The powder may lose some of its gingerol during the drying process, but it maintains essentially the same nutritional value as fresh ginger.
You can even learn to make your own dried ginger at home using the ginger root.
After washing off your ginger root, use a peeler to remove the skin. Some people also prefer to use a spoon to scrape off the skin.
Cut your ginger into thin slices and dry them either by baking them or placing them in a dehydrator. Times will vary depending on the amount of ginger and the thickness of your slices, so keep an eye on them until they are completely dry.
Grind up the dried pieces of ginger using a food processor.
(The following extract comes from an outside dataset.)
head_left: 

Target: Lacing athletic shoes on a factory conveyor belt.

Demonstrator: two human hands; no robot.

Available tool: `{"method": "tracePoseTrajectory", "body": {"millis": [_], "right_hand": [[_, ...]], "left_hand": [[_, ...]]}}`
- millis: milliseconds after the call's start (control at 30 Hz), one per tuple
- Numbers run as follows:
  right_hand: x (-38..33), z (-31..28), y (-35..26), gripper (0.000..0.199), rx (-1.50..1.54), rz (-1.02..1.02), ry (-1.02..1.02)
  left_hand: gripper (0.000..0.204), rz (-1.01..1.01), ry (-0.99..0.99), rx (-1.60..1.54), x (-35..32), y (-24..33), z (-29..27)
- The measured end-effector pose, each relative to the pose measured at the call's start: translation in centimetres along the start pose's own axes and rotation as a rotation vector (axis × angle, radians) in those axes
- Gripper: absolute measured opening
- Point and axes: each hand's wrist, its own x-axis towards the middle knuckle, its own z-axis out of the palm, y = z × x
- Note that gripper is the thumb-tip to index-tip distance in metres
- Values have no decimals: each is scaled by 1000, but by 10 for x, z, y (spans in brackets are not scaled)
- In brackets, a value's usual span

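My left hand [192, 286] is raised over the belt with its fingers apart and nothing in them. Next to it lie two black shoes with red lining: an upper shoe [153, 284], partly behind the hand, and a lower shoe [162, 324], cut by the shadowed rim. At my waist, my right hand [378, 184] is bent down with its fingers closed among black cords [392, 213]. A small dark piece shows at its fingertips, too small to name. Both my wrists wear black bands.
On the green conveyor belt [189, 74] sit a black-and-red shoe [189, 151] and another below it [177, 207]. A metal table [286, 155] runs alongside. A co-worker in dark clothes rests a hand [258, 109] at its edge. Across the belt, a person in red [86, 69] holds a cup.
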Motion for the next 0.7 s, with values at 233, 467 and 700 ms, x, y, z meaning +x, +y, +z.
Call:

You can also use a blender if you don’t have a processor. Blend until the slices become a very fine powder, then store it in an airtight container for up to three years.
There are not a lot of ingredients that can jump from savory meals to sweet baked goods to tea all in the blink of an eye, but both fresh and ground ginger can accomplish this feat.
Ginger is the perfect ingredient to spice up a bland dish or add some bold flavor to your favorite holiday treat.
And while fresh ginger looks, feels, and even tastes slightly different from ground ginger, the two are usually interchangeable. So, when you only have one on hand, you can still do quite a bit in the kitchen.